Он вообще-то теперь часто наблюдал за всеми, кто здесь жил. Наблюдал и потихоньку изумлялся, нет, не им самим, а себе. Почему-то тут ему было на редкость… спокойно. Ну, казалось бы, как это возможно? Он – изгнанник из рода, что само по себе жуткий позор, вдобавок вечный наёмник, пришедший сюда для того, чтобы навредить, а в результате? Да, понятно, что он принёс клятву, ясно, что вреда больше не причинит – просто не сможет, но к нему же относятся, словно видят в нём что-то совсем другое.
«Кажется, что я их… устрраиваю. Даже интерресую иногда. Будто за меня волнуются! Словно меня прриняли не просто как рработника Соколовского, а как почти что своего. Ну ладно, пусть пока малознакомого, не очень ещё понятного, но уже не чужого, к которому относятся рравнодушно».
Через некоторое время Крамеш наконец-то сформулировал верно:
«Они относятся не так, как к постороннему!»
Даже тот же Вран почему-то вполне неплохо с ним общался. Да, конечно, помогла ситуация с выслеживанием типа, к которому чудак-воронёнок ревновал, и, конечно же, никаких особо доверительных отношений нет, но…
«Но он со мной говорит лучше, чем вся моя рродня… та, пррошлая рродня, вместе взятая и на сто помноженная!»
Вот и сейчас Вран не разорался, что это не его дело, что нечего лезть своим клювом куда не следует, а скептически, но всё же принялся наблюдать за Воробьёвым, который изо всех сил изображал симпатию к Тане.
Андрей изображал, а Татьяна не обращала на это внимания. Вообще.
– Хе… а ведь воробушек завёлся! Аж стррадает! – с известной долей злорадства произнёс Вран. – Вообще-то ему бы перрья подёргать следовало! Чего он девчонкам голову моррочит?

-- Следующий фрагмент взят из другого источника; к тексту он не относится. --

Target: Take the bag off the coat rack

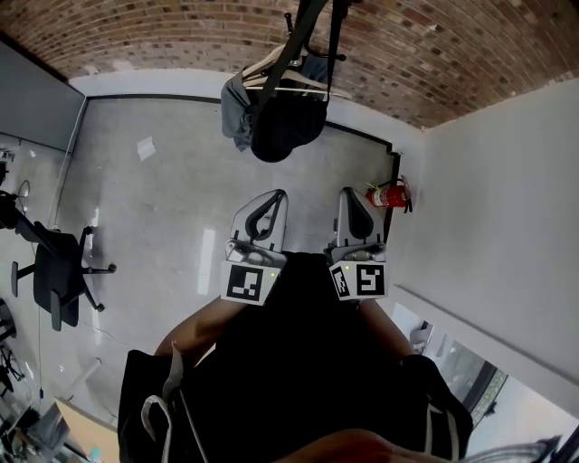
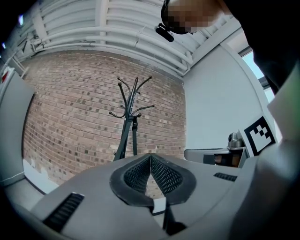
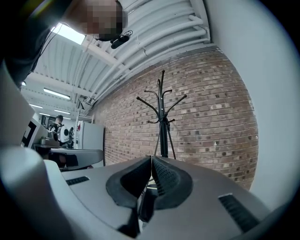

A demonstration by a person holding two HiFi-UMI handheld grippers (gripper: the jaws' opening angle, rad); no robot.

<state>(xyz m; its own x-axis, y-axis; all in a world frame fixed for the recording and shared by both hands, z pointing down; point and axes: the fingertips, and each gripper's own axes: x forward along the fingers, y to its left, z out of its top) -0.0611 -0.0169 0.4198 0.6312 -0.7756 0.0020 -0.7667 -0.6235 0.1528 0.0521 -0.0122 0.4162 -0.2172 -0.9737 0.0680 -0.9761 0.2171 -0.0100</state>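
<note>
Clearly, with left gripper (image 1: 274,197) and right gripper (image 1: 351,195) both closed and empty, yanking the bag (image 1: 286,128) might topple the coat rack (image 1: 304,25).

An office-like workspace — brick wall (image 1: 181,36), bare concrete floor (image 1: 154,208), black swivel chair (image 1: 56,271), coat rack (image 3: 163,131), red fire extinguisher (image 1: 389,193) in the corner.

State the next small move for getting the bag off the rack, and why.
Probably step closer to the black metal coat rack. The left gripper and the right gripper both have jaws together with nothing between them, and both are well short of the black rounded bag hanging there.
</note>
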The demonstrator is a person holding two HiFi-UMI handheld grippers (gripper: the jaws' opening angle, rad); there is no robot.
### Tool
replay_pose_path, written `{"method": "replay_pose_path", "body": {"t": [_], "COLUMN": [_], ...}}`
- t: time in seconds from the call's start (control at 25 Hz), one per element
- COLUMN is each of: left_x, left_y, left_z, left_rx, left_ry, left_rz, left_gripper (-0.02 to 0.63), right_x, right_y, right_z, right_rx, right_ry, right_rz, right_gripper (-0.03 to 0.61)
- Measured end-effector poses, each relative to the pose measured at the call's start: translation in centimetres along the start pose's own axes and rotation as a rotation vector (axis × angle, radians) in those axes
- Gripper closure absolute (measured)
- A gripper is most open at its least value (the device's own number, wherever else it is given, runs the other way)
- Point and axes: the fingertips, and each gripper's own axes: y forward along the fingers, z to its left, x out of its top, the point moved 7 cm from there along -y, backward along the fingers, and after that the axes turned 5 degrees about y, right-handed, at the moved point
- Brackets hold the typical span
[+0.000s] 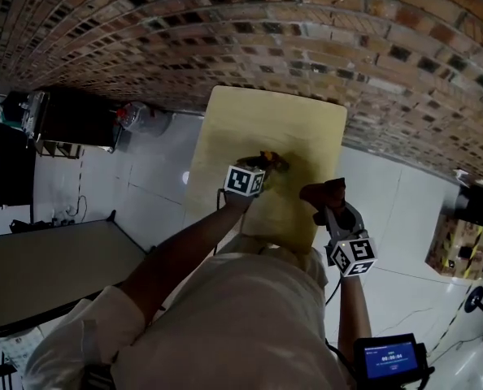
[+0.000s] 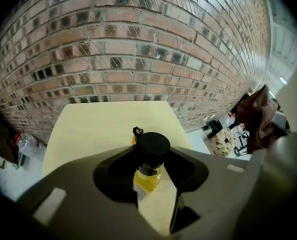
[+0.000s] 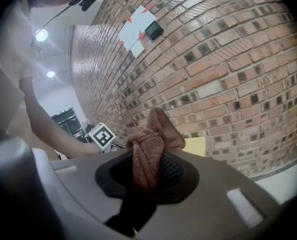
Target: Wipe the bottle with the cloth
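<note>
Because the bottle (image 2: 149, 176) stands on the counter (image 2: 103, 129) between the parted jaws of the left gripper (image 2: 156, 200), nearer one than the other, an uneven close could tip it. The right gripper (image 3: 147, 186), clamped on the cloth (image 3: 148, 146), could shove a loosely held bottle over

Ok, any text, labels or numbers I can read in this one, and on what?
None readable.
Blue screen, head view's lower right: digits, too small.
Bottle label: mostly hidden, unreadable.
Marker cubes: square patterns only, no words.
Sheets on wall: nothing legible.
</note>
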Motion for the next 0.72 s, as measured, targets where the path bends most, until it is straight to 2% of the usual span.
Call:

Ну ладно, понимаю, что это платонически, что ничего больше он не может сделать, но и так можно задеть очень сильно! Хорошо, что Таня у меня крремень!
Он так забавно гордился Татьяной, что Крамеш сделал вид, что закашлялся – в попытке скрыть смешок. И тут же понял, что вообще-то сам ею тоже… гордится не гордится, но приятно ему, что она так сходу раскусила этого воробьиного мотылька.
– Попорхунчик какой-то! – выдала Шушана, пофыркивая от смеха. – Ну, вы ж посмотрите, аж завело его…
Воробьёва и правда зацепило. Нет, в людском виде он был ого-го как хорош собой! Вообще-то он и в воробьиных перьях считался красавцем, но только для воробьиных. Кто вот присматривается к мелким коричневато-серовато-кремовым птичкам? Да никто! Разве что весной, когда оттепель и воробьи начинают изо всех сил радоваться жизни, только тогда некоторые люди, умученные морозом и усталостью от зимы, прислушиваются да приглядываются к ним.